Thursday, 24 March 2011

A comparison of Vanilla and Aurora's (broken) implementation of NPCs

So I browsed the aurora rexbot code and here's what I came up with so far.
All the versions of the bots seem to use the IClientAPI interface so the aurora bot ought to be similar to the vanilla version in terms of reasons why it's bust..

So... some speculation....

Since the Aurora code is using more or less the same scene code as from the original opensim 0.7 codebase and then subsequently modifying it, combined with the fact that it was mods to the larger codebase that broke the Aurora version of the NPC bot I could hypothesize that the rexbot code (which was left alone) may have some clues as to why the code in the original vanilla 0.7 isn't working.

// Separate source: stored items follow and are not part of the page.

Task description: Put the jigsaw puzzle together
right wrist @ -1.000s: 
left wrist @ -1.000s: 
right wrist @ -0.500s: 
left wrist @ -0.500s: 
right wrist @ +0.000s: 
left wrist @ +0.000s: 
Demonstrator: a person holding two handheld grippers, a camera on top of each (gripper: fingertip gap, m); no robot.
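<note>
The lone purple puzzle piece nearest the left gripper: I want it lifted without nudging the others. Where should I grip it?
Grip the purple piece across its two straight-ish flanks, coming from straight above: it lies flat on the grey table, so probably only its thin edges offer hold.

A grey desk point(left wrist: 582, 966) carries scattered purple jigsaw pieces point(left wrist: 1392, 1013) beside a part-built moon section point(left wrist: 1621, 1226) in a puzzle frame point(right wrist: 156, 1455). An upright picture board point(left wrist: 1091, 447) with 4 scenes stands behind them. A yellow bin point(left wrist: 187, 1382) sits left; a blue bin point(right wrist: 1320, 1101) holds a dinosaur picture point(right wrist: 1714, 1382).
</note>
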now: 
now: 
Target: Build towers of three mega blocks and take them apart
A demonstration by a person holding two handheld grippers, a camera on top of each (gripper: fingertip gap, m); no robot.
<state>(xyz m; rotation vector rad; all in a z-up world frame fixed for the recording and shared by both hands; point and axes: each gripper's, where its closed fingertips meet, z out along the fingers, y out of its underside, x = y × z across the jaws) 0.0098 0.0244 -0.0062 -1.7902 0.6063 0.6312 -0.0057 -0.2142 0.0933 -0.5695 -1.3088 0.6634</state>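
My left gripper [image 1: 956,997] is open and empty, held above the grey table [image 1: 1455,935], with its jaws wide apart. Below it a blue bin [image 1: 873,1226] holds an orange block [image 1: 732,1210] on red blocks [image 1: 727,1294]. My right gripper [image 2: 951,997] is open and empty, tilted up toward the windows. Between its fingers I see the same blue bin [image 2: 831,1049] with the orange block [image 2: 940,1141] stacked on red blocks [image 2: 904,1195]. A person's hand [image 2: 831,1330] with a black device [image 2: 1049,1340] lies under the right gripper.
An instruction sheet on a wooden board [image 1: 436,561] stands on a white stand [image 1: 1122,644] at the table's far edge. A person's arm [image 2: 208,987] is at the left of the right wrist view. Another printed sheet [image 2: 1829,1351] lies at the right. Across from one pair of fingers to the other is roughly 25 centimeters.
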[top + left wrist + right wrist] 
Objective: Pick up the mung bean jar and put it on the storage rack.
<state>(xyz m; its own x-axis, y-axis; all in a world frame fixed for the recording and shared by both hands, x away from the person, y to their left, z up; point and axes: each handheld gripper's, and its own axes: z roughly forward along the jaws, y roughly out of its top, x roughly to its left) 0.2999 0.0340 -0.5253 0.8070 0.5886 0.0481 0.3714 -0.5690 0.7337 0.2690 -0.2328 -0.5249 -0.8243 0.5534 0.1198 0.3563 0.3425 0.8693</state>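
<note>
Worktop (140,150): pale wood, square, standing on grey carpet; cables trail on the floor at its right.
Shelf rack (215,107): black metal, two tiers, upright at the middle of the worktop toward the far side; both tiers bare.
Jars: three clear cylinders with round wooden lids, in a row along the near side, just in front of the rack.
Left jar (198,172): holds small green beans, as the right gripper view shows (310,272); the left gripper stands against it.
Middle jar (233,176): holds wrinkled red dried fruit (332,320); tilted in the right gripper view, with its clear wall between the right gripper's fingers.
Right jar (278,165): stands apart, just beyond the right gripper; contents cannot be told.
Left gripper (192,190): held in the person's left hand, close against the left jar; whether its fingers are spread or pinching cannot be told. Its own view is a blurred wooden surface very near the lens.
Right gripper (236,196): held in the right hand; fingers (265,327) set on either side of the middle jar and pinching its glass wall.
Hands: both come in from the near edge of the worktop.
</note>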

So I went and looked and there is indeed a chunk load of differences between how to instantiate a bot in the vanilla NPCModule class which is the wrapper for the NPCAvatar class which is the bot itself and the Aurora version (rexbot).

In the Aurora version version, a fast eyeball of the code it looks like Aurora.BotManager.RexBotManager.cs is the wrapper class i.e. the equivalent of NPCModule.cs and Rexbot.cs is the equivalent of NPCAvatar. There are differences of course since Rexbot is way more complicated and implements a bunch more interfaces than just the IClientAPI which is implemented in the vanilla code. The vanilla code is way simpler with many less moving parts.

So... moving onwards... I looked at the relevant code sections to instantiate a bot (the vanilla code is void m_timer_Elapsed) and the aurora code is RexBotManager.CreaterAvatar

The flow is more or less the same but with some differences.

The Aurora code passes in a full AgentCircuitData whereas the vanilla builds up an AgentCircuitData after the fact by using only a randomly generated CircuitCode. Maybe more research is needed on all the other associated crap such as how to generate valid endpoints etc in order to get a valid AgentCircuitData.... (Subsequently Rev Smythe says endpoints can be left as null because an NPC shouldn't really case about networks - but we'll leave that out there in case the code actually *does* care even though it *shouldn't*).

The Aurora code also runs m_scene.AuthenticateHandler (whereas the vanilla code doesn't).
then they both run m_scene.AddNewClient.

Vanilla does a conditional check to return the scenepresence back from the scene by doing scene.TryGetScenePresence and Aurora is just a direct call (no if statement) to m_scene.GetScenePresence.

Then Aurora does a scenepresence.appearance.setappearance which some texture stuff and visual params stuff
whereas Vanilla does a settextureentries then a separate setvisualparams.

Next Aurora does a sp.SendAppearanceToAllOtherAgents and so does vanilla.

Then Aurora has a line of code Vanilla doesn't have which is sp.sendavatardatatoallagents.

Then Aurora does some wrapper class crap which is functionally the same as vanilla does.

So... speculation.... I suspect that the missing feedback stuff *might* be in sp.sendavatardatatoallagents, so that piece might be worth adding in.

Certainly does sound like it because I know we're missing the bake-on-local-machine-and-then-upload-to-server piece which I've been trying to piece together out of radegast et cetera.

I'n going to do a bit more digging and I'll let you know what I find.